WORK REQUIRED:
Drop the pictures and restate the rest of the listing word for word.

AVAILABLE DATA:
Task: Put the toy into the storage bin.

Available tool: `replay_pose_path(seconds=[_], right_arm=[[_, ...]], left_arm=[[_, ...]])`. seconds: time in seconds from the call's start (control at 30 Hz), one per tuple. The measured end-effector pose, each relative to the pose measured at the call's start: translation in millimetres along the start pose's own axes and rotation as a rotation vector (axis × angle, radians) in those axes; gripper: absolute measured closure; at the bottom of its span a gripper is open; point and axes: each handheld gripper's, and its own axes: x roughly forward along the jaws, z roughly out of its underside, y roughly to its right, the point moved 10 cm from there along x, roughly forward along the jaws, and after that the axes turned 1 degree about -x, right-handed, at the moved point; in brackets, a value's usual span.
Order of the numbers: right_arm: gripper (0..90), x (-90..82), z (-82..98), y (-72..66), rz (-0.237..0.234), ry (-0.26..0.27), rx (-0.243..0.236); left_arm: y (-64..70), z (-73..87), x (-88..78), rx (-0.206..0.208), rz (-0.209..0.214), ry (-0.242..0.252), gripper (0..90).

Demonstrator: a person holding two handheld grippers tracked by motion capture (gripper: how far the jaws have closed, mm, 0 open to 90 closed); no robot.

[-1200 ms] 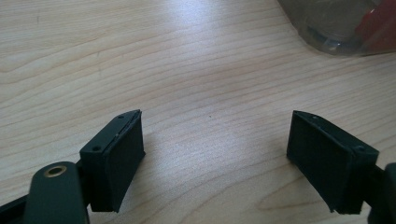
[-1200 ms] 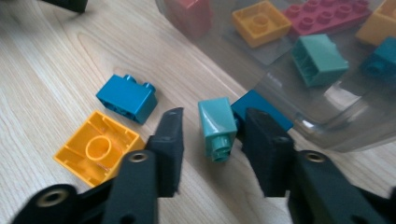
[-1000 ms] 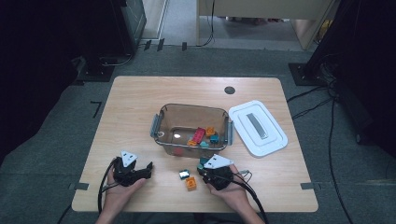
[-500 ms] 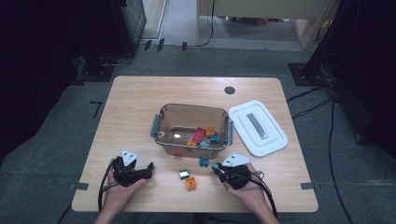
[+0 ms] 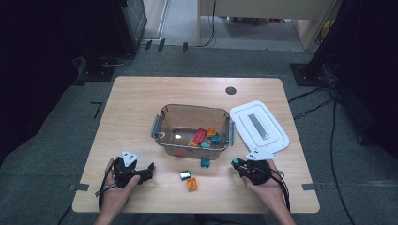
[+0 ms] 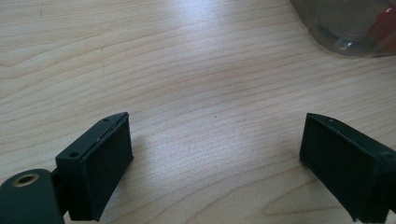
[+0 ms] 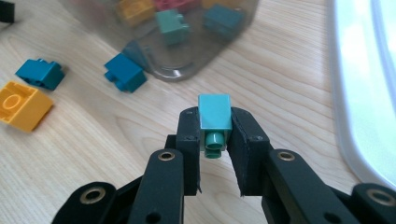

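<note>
My right gripper is shut on a small teal-green brick, held just above the table in front of the white lid; in the high view the right gripper sits at the front right. My left gripper rests at the front left; its jaws have just been opening and stand wide apart over bare wood, with nothing between the pads. A clear plastic bin at the table's middle holds several coloured bricks. Loose in front of it lie a blue brick, a smaller blue brick and an orange brick.
The bin's white lid lies flat to the right of the bin, close to my right gripper. The wooden table has a round cable hole at the back. Dark floor and cables surround the table.
My right gripper has moved to the right, away from the loose bricks and toward the lid, with the teal-green brick in it. The left hand has stayed in place.
</note>
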Motion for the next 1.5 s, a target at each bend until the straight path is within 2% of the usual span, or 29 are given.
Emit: replay_pose_path(seconds=[0.43,0.7,1.13,1.5], right_arm=[[75.9,-17.4,-4.2,32.4,0.042,0.004,0.06],[75.9,-26.5,-14.2,44.5,0.059,0.013,0.061],[76.0,-40.5,-45.0,51.3,0.074,0.029,0.032],[76.2,-48.4,-83.1,45.3,0.053,0.055,-0.005]], left_arm=[[-0.1,-0.3,0.4,-0.002,-0.004,-0.001,8.7],[-0.1,-0.3,0.4,-0.002,-0.004,-0.001,8.7],[0.0,-0.4,0.4,-0.003,-0.004,0.0,8.7],[-0.1,-0.4,0.5,-0.003,-0.005,0.001,8.7]])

EXERCISE RESULT:
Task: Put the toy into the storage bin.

Available tool: `replay_pose_path(seconds=[_], right_arm=[[_, ...]], left_arm=[[_, ...]])`. seconds: time in seconds from the call's start (control at 30 Hz), one per tuple. The measured end-effector pose, each relative to the pose measured at the call's start: translation in millimetres along the start pose's own axes and rotation as a rotation vector (axis × angle, radians) in those axes; gripper: absolute measured closure; at the bottom of its span a gripper is open; point and axes: each handheld gripper's, and its own axes: x roughly forward along the jaws, z roughly out of its underside, y roughly to its right, the point moved 10 cm from there along x, roughly forward along the jaws, and after that the axes turned 1 degree about -x, right-handed, at the moved point; in brackets, a value's usual span.
Order of the numbers: right_arm: gripper (0..90), x (-90..82), z (-82..98), y (-72..66), rz (-0.237..0.234), ry (-0.26..0.27), rx (-0.243..0.236); left_arm: y (-64..70), z (-73..87), x (-88..78), rx (-0.206..0.208), rz (-0.209..0.214), ry (-0.242..0.252), gripper (0..90).

Demonstrator: a person holding two handheld grippers tracked by motion capture (gripper: how far the jaws have closed, mm, 0 open to 90 closed); no robot.

[-1200 ms] 
[-1200 ms] 
[-1000 ms] 
[-500 ms] 
[+0 ms] 
[+0 ms] 
[+0 ms] 

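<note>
My right gripper is shut on a small teal-green brick, held just above the table in front of the white lid; in the high view the right gripper sits at the front right. My left gripper rests at the front left; its jaws have just been opening and stand wide apart over bare wood, with nothing between the pads. A clear plastic bin at the table's middle holds several coloured bricks. Loose in front of it lie a blue brick, a smaller blue brick and an orange brick.
The bin's white lid lies flat to the right of the bin, close to my right gripper. The wooden table has a round cable hole at the back. Dark floor and cables surround the table.
My right gripper has moved to the right, away from the loose bricks and toward the lid, with the teal-green brick in it. The left hand has stayed in place.
</note>
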Motion for the next 1.5 s, a target at each bend until the straight path is within 2% of the usual span, or 29 are given.
Emit: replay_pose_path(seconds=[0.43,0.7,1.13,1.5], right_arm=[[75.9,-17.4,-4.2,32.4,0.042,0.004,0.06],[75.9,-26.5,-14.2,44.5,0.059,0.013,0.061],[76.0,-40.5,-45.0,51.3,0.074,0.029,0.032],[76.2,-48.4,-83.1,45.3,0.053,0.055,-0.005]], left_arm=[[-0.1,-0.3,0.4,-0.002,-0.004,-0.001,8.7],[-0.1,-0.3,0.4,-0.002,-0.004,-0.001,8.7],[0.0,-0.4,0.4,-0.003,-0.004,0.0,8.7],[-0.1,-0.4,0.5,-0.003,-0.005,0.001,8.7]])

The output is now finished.